Collected material:
· · · · · · ·
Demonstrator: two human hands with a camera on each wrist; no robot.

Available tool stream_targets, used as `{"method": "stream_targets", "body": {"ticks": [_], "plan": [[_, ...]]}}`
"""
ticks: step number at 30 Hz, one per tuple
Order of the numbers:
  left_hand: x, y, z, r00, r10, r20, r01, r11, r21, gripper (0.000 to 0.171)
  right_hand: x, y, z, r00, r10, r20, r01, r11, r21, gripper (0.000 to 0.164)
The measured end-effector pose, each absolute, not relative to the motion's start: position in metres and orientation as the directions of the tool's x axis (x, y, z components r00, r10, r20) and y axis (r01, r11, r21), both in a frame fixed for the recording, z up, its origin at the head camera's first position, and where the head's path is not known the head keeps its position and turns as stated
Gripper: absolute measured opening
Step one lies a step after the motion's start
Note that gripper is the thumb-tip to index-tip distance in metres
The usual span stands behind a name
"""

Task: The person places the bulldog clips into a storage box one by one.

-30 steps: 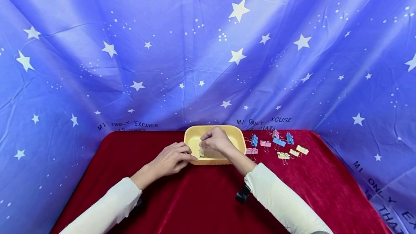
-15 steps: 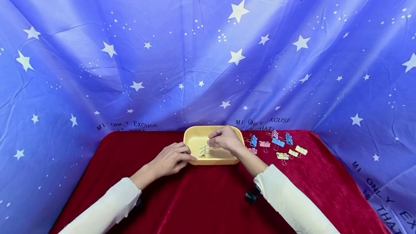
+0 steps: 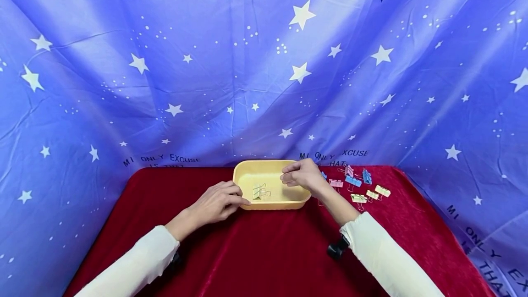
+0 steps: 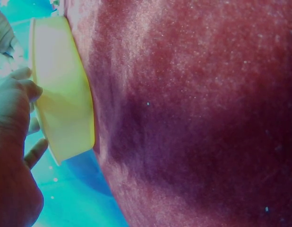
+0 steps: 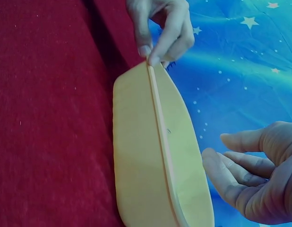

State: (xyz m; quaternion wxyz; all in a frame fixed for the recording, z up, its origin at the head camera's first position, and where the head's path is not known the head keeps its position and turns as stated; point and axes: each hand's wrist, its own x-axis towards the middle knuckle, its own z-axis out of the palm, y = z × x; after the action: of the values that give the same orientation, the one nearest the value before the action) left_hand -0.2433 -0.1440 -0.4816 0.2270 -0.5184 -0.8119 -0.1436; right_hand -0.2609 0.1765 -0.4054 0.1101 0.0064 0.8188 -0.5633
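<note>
A yellow plastic bin stands at the far edge of the red-covered table. My left hand pinches its near left corner; in the right wrist view, thumb and finger of the left hand grip the rim. One pale yellow binder clip lies inside the bin towards the left, its wire handles pointing right. Over the right part of the bin hovers my right hand, holding nothing, with fingers loosely bent and thumb apart from them in the right wrist view. The bin's floor is hidden in both wrist views.
Right of the bin lie several binder clips: blue ones, pink ones and yellow ones. Some are partly hidden behind my right hand and wrist. A blue star-printed curtain hangs around the table's back and sides.
My right hand has let go of the yellow binder clip, leaving it in the bin, and has moved right across the bin. The left hand has stayed at the corner.
</note>
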Motion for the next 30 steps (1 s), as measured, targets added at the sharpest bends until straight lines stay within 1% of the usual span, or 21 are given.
{"method": "stream_targets", "body": {"ticks": [7, 11, 18, 25, 30], "plan": [[-0.243, -0.144, -0.481, -0.364, 0.780, 0.509, 0.908, 0.419, 0.007, 0.028, -0.258, 0.200, -0.402, -0.981, -0.081, -0.174, 0.131, 0.376, -0.917, 0.044], [-0.242, -0.143, -0.480, -0.364, 0.778, 0.513, 0.907, 0.420, 0.007, 0.030, -0.257, 0.214, -0.403, -0.984, -0.069, -0.162, 0.126, 0.368, -0.921, 0.046], [-0.243, -0.143, -0.482, -0.341, 0.767, 0.543, 0.910, 0.414, -0.013, 0.034, -0.255, 0.240, -0.404, -0.989, -0.031, -0.147, 0.126, 0.363, -0.923, 0.042], [-0.244, -0.143, -0.482, -0.350, 0.769, 0.535, 0.907, 0.422, -0.012, 0.033, -0.252, 0.266, -0.406, -0.988, -0.013, -0.156, 0.139, 0.381, -0.914, 0.041], [-0.243, -0.143, -0.482, -0.354, 0.768, 0.534, 0.904, 0.427, -0.015, 0.031, -0.250, 0.280, -0.408, -0.984, 0.027, -0.177, 0.174, 0.390, -0.904, 0.042]]}}
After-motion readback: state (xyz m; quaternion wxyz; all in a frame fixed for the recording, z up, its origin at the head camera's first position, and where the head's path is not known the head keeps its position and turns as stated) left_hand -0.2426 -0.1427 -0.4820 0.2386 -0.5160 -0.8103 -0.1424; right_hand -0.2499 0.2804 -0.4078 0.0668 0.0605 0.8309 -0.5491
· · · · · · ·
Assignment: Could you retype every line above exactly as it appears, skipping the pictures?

Answer section:
Demonstrator: two human hands with a camera on each wrist; no robot.

Available tool stream_targets, used as `{"method": "stream_targets", "body": {"ticks": [_], "plan": [[_, ...]]}}`
"""
ticks: step number at 30 Hz, one per tuple
Order of the numbers:
  left_hand: x, y, z, r00, r10, r20, r01, r11, r21, gripper (0.000 to 0.171)
  right_hand: x, y, z, r00, r10, r20, r01, r11, r21, gripper (0.000 to 0.164)
The measured end-effector pose, each absolute, not relative to the motion's start: position in metres and orientation as the directions of the tool's x axis (x, y, z components r00, r10, r20) and y axis (r01, r11, r21), both in a frame fixed for the recording, z up, its origin at the head camera's first position, and where the head's path is not known the head keeps its position and turns as stated
Gripper: absolute measured opening
Step one lies a step after the motion's start
Note that gripper is the thumb-tip to index-tip distance in metres
The usual span stands behind a name
"""

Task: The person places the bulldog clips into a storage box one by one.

-30 steps: 
-15 steps: 
+0 steps: 
+0 steps: 
+0 steps: 

State: (xyz m; quaternion wxyz; all in a frame fixed for the recording, z up, its origin at the head camera's first position, and where the head's path is not known the head keeps its position and turns as stated; point and axes: each hand's wrist, its own x-axis towards the middle knuckle, its own z-axis out of the palm, y = z × x; after the action: of the values that give the same orientation, the one nearest the value before the action) left_hand -0.2433 -0.1440 -0.4816 0.2270 -0.5184 -0.8119 -0.1436; right_hand -0.2609 0.1765 -0.4054 0.1101 0.0064 0.8188 -0.5633
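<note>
A yellow plastic bin stands at the far edge of the red-covered table. My left hand pinches its near left corner; in the right wrist view, thumb and finger of the left hand grip the rim. One pale yellow binder clip lies inside the bin towards the left, its wire handles pointing right. Over the right part of the bin hovers my right hand, holding nothing, with fingers loosely bent and thumb apart from them in the right wrist view. The bin's floor is hidden in both wrist views.
Right of the bin lie several binder clips: blue ones, pink ones and yellow ones. Some are partly hidden behind my right hand and wrist. A blue star-printed curtain hangs around the table's back and sides.
My right hand has let go of the yellow binder clip, leaving it in the bin, and has moved right across the bin. The left hand has stayed at the corner.
</note>
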Motion for the next 30 steps (1 s), as measured, targets added at the sharpest bends until straight lines stay within 1% of the usual span, or 21 are given.
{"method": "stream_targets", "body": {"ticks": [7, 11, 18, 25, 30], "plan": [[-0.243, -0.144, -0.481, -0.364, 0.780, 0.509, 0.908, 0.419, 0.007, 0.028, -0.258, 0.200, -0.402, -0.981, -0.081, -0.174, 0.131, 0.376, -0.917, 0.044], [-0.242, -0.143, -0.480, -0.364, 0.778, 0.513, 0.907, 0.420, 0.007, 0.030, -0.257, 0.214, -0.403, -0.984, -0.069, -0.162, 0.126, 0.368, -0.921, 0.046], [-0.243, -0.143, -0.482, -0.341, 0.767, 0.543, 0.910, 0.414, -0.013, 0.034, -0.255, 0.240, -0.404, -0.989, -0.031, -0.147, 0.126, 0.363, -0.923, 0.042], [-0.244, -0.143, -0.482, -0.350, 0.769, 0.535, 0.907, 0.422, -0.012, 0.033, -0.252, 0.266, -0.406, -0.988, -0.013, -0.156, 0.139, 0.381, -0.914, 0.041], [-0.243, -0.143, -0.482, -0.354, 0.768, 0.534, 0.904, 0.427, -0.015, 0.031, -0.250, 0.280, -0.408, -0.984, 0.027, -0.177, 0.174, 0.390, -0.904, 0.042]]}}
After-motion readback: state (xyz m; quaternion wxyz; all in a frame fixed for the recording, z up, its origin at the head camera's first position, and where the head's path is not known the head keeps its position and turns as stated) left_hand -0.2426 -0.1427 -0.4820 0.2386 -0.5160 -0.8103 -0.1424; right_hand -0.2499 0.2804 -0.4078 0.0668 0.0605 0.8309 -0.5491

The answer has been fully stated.